No validation: You can’t verify each piece works before moving on

Prompt 1: “Load ‘sales.csv’ using Pandas and display the first 5 rows and column types.”

Prompt 2: “Clean the data: remove rows with missing values in ‘sales’ column and convert ‘date’ to datetime.”

Prompt 3: “Group by month and calculate total sales. Show the result.”

Prompt 4: “Create a line chart of monthly sales using Matplotlib.”

Why this works better:

Testable steps: Run and verify each piece before moving on
Easy to debug: If step 3 fails, you know exactly where the problem is
Build incrementally: Each prompt builds on confirmed working code
Better results: Smaller, focused requests get more accurate responses

Think of it like building with LEGO bricks 🧱. Each step is a brick. Once the bricks are tested and solid, you can combine them into a larger analysis.

Context Limits Are Real

Decomposing problems is important as LLMs have context and output token limits — this limits how much they can process and generate at once. If your prompt is too large or your request too complex, the LLM may hallucinate incorrect or unfinished code.

Decomposing is additionally valuable as it increases your understanding of the problem and gives you time to reflect on how separate functions should work together.

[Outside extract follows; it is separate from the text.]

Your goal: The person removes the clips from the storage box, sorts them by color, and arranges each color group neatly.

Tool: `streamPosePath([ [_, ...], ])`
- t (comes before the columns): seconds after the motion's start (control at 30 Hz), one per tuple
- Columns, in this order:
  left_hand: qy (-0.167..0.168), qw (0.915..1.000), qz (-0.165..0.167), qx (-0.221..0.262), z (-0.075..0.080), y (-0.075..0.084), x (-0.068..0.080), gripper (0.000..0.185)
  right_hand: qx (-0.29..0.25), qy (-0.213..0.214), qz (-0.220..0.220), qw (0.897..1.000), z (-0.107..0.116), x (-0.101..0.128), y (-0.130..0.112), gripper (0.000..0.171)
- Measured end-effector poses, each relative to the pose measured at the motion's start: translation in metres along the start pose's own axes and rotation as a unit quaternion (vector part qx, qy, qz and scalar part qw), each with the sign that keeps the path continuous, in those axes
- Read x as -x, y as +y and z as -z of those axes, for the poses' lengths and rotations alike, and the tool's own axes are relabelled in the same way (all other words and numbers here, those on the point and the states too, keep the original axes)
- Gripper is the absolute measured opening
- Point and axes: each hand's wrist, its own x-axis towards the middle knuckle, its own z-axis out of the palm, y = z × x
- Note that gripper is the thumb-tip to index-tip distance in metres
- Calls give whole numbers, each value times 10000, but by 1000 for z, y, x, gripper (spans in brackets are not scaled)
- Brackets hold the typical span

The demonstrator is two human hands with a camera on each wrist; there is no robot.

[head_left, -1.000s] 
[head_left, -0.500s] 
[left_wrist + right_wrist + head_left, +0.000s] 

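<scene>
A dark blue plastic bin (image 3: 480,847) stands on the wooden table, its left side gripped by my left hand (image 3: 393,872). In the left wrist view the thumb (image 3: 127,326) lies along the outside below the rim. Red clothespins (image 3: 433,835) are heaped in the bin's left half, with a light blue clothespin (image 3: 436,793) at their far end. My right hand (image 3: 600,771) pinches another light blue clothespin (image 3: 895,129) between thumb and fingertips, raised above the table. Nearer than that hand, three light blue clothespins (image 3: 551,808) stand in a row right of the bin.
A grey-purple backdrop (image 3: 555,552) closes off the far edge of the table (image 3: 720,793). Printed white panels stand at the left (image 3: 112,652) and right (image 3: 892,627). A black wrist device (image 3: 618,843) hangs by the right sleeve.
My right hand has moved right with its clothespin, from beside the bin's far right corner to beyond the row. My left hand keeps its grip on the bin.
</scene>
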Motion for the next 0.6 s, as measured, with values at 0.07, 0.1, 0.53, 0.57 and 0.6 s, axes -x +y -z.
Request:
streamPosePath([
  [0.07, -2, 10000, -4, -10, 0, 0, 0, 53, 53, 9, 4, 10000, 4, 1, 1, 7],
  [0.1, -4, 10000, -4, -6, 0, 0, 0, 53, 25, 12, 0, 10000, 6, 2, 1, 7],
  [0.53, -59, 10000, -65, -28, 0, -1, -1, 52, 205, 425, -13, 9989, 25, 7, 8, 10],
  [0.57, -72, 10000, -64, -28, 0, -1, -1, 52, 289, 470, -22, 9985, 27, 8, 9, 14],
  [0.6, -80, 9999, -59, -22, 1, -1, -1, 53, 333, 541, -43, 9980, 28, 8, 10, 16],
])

What is Prompt Engineering ? 🛠️

Prompt engineering is the practice of designing and refining prompts to get the best possible output from an AI. It’s not just about what you ask, but how you ask it, taking into account:

The 5 Steps of Prompt Engineering :

1. Prompt:The instructions or questions you give to the AI.  
2. Context: The data, background, or previous conversation that helps the AI understand your goal.  
3. Tokens: Be mindful of length; LLMs have limits on input and output tokens.  
4. Fine-tuning: Adjusting the AI model (or using a specialized variant) to better handle your type of tasks.  
5. Priming: Setting the AI’s expectations with examples or instructions before asking your main task.

By understanding these steps, you can craft more effective prompts, reduce ambiguity, and improve the accuracy of R code and analyses generated by the AI.